Tag: Considerations

  • 3 Considerations for “Nudging” Intervention in Higher Ed

    3 Considerations for “Nudging” Intervention in Higher Ed

    Nudging systems are low-cost, simple mechanisms colleges can deploy to ensure students stay on track with enrollment. They can have a long-term impact on student success, creating socioeconomic mobility and closing equity gaps for students from historically marginalized backgrounds. But how does a college create effective nudging measures to enhance student success?

    The nonprofit group ideas42 conducted a field review of available research on educational nudging and its impact on student outcomes and identified promising practices in an April report.

    Over all, researchers found nudges that reduced students and parents’ mental load and simplified processes, such as prefilled forms, were tied to higher educational outcomes, compared to messages that required additional processes or complex decision-making.

    A Slice of Research

    Ideas42’s report addresses the entire education pipeline, from kindergarten to higher education. This article focuses only on processes implemented in university settings or related to enrollment in higher education.

    The background: Behavioral science principles have been applied to higher education for decades with the goal of supporting students and families as they navigate complex institutions. Called nudges, these interventions happen in admissions, financial aid and the registrar’s offices, and can take place via email, learning management systems and texts, to help students meet deadlines.

    Large-scale nudging interventions at the state and national level have been shown to be less effective than smaller-scale outreach from groups students are familiar with. A more recent study from Georgia State University found that time-sensitive nudges, or those related to high-stakes tasks, were more likely to encourage student behavior.

    Methodology: In the report, researchers define nudges as “interventions that change student behavior by modifying their decision-making context, without meaningfully restricting available choices or exerting coercive influence through large incentives or penalties.”

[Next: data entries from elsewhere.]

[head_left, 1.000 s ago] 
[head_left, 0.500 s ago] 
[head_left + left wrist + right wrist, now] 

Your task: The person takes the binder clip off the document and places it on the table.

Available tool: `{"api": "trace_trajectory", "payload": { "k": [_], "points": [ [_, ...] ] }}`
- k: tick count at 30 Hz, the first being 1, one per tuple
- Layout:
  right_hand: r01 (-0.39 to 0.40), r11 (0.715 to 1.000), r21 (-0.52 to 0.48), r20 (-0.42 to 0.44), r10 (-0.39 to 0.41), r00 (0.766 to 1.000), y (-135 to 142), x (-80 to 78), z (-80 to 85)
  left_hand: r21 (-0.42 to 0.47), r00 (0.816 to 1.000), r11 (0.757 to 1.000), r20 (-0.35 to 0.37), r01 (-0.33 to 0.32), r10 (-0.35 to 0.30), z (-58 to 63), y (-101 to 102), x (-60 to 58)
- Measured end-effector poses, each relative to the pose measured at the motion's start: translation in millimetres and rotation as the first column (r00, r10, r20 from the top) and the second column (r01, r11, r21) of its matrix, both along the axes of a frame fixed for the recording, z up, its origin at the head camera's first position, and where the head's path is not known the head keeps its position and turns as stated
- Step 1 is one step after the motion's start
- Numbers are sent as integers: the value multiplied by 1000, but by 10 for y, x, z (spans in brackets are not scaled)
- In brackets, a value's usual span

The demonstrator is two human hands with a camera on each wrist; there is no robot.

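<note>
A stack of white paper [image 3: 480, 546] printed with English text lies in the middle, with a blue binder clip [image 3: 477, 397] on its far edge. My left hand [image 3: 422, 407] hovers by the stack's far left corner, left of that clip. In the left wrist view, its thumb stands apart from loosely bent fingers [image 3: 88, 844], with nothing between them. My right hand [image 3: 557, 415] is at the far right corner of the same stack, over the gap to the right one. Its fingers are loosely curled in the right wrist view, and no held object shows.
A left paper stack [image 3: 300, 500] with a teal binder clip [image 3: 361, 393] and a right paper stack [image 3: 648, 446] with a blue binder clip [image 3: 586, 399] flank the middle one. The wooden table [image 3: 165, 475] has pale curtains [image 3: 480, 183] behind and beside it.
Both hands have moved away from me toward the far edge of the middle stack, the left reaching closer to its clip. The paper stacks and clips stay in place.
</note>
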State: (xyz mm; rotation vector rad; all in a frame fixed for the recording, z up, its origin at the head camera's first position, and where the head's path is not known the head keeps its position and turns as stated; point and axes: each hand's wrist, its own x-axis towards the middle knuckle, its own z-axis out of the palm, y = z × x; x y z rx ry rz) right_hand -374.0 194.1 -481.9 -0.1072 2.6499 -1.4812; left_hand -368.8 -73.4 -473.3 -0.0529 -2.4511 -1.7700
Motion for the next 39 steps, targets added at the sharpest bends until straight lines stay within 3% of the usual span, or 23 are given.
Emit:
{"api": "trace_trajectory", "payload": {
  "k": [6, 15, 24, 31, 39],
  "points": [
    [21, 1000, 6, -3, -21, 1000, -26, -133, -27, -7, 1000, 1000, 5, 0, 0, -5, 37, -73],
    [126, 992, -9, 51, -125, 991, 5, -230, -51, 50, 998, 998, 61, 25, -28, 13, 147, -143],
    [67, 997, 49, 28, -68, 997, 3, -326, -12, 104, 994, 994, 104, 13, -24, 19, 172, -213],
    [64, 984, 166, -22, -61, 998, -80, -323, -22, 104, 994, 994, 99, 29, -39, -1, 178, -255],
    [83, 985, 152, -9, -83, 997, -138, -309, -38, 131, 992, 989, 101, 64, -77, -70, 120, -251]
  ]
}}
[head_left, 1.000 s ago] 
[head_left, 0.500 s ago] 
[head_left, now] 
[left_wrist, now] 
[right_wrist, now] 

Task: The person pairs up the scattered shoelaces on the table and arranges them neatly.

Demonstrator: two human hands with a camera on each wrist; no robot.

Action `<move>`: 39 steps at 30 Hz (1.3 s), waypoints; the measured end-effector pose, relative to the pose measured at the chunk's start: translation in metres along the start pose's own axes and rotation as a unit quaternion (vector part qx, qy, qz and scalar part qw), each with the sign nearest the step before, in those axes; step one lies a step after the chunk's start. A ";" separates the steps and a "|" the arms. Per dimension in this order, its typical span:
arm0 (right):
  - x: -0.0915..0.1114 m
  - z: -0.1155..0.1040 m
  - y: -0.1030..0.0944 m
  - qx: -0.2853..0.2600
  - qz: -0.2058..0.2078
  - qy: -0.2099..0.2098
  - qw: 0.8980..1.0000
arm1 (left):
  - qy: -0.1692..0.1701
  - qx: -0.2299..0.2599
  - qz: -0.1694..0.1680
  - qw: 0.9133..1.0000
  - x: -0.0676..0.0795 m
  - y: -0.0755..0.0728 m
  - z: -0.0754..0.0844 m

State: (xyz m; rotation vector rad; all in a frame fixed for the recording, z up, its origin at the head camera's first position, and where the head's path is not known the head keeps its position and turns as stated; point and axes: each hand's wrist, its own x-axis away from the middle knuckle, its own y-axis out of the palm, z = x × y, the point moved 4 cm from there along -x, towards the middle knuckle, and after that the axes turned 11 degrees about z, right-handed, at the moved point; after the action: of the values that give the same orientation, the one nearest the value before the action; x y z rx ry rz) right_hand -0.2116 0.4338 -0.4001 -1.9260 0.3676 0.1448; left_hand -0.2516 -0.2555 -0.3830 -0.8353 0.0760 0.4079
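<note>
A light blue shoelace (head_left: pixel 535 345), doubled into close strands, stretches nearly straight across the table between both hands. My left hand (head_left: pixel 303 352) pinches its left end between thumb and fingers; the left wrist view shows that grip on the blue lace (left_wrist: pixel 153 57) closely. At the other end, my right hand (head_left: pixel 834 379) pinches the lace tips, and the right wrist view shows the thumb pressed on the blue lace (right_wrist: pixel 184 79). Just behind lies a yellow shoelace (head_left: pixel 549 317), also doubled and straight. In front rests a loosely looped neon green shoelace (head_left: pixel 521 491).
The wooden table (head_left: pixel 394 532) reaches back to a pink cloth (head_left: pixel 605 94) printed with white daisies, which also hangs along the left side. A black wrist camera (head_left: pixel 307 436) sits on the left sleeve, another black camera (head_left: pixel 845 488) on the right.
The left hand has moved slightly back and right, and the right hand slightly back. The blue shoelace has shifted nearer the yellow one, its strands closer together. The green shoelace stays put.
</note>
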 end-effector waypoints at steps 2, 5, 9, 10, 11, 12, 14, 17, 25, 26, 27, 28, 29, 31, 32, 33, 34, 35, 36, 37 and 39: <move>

    The report authors focused on three types of nudges that address students’ bounded awareness, rationality and self-control—subconscious factors that may limit an individual’s decision-making, willpower or information-seeking abilities.

    Nudges were categorized by whether they add or subtract elements from student-facing processes. For example, an additive nudge requires students to interact with a new product or service or complete additional tasks, whereas a subtractive nudge reduces the tasks students have to complete or eliminates products (for example, texts to a student rather than notifications through a portal). Researchers also evaluated whether the nudges increased students’ cognitive load, requiring additional processing and decision-making, or reduced mental pressure to help them focus attention and process information.

    The findings: Researchers found that the most effective nudges in improving student outcomes are those that reduce unnecessary steps, simplify processes and make it easier for individuals to complete their goals—such as prefilled financial aid applications or streamlined enrollment forms.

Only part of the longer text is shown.